The base of his sculptures starts with wooden pieces to give shape. He connects pieces with welded metal gussets and also secures the pieces to the ground with metal rods into the ground. From there, some chicken wire helps fill out the shape before Sobaski adds straw on top and secures it with twine.
The first time he did a straw sculpture was in 2012. He’d been a sculptor for many years, often working with welding and repurposed materials. Then in that year, his daughter wanted a straw camel to go with her Halloween costume. After getting some inspiration from the Minneapolis Institute of Arts he came home and found more inspiration around his home and garden.
“There were fence posts and straw from doing lasagna-layered gardening, and there was twine – basically mason twine from laying out the shapes of the gardens that I was making – and I put the camel together in three or four days, and it was just a huge hit.”
He got lots of press attention, and from there interest in his new art grew. On that first project, and for several more, he used traditional hay straw that he bought at the grocery store. These days, Sobaski likes to use an organic orchard grass (Timothy grass) grown by a small farmer in Forest Lake, Minnesota. He often dampens it to help make it more malleable before he puts in in place on the skeleton-like wooden/wire forms that he builds.
He does sometimes still use straw or hay, or even corn or rice husks if they’re available in the area where he travels to create his sculptures.
“I can use anything where I go,” Sobaski said. “A lot of times before I get there, I’ll call and I’ll find a farmer who grows something for me to make [the sculptures] before I go there. So, it’s kind of fun to interact that way.”

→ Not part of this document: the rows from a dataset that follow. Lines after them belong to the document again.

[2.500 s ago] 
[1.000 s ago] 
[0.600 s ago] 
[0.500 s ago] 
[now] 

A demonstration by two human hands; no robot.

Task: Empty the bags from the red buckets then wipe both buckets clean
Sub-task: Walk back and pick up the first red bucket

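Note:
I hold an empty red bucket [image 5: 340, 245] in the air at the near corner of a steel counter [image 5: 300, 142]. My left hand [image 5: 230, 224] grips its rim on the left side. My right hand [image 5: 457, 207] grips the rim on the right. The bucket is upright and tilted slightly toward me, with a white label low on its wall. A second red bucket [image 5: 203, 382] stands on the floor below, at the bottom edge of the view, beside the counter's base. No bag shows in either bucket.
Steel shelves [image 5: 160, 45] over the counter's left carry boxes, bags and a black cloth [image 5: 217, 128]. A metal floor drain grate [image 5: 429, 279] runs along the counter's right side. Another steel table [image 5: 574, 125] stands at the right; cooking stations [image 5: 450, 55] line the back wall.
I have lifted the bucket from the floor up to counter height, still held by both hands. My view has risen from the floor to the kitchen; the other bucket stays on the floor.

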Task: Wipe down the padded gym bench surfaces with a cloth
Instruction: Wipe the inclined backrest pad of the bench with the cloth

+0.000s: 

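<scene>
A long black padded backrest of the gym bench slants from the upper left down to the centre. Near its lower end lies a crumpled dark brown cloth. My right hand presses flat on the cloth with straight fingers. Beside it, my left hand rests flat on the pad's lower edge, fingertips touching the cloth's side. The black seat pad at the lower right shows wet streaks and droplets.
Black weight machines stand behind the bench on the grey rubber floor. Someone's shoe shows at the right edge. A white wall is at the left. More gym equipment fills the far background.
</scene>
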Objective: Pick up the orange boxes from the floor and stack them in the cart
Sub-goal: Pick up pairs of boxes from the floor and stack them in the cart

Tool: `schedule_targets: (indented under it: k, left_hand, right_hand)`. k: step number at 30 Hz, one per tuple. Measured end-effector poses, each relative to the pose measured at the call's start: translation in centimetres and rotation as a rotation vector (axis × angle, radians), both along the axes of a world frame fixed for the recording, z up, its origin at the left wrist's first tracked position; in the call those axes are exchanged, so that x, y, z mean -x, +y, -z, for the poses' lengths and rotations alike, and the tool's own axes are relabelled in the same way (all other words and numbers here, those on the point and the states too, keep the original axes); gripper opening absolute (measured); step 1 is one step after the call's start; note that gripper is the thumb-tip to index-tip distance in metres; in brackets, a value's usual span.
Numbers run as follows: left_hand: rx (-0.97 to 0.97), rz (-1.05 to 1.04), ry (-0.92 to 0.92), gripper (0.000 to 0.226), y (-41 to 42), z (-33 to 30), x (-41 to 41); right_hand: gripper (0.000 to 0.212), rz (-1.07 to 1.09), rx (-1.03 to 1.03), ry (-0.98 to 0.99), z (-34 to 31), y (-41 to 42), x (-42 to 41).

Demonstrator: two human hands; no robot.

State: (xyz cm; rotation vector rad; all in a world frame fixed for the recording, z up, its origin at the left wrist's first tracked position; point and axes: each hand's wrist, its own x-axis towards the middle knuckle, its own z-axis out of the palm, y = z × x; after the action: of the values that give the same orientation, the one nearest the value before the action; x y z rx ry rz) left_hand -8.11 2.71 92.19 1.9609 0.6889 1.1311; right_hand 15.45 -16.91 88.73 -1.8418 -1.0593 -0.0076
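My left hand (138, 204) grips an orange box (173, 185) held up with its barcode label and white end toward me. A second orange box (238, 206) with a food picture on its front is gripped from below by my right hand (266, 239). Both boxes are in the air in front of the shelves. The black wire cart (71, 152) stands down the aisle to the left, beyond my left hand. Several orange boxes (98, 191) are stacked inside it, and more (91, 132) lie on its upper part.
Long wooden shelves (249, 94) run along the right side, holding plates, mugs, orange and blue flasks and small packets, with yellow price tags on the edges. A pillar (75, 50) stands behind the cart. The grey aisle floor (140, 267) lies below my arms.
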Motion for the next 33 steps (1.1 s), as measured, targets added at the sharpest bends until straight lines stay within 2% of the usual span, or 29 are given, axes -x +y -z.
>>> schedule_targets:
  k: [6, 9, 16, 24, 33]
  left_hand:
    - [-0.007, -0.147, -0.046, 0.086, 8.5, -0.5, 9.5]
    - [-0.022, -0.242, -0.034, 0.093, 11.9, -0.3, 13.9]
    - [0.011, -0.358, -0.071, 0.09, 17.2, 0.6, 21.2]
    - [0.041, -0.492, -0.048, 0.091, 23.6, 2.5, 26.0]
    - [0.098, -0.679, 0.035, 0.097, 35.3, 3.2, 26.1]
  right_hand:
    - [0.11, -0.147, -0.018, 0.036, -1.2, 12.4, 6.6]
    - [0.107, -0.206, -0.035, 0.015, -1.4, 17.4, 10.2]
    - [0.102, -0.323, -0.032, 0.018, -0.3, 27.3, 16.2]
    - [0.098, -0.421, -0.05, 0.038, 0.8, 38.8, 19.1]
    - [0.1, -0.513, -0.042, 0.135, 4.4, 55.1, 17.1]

Fairgoers can also have a bit of interaction, not only by talking to Sobaski, but by mingling into the impromptu sculpture garden he’s created between the Agri Supply Expo Center and the Jim Graham building. It’s a great place to take a break and to take pictures.
“You know, that’s really fun. People are really receptive,” Sobaski said. “They’ve never seen anything like this before. And I think, yeah, I think they like it.”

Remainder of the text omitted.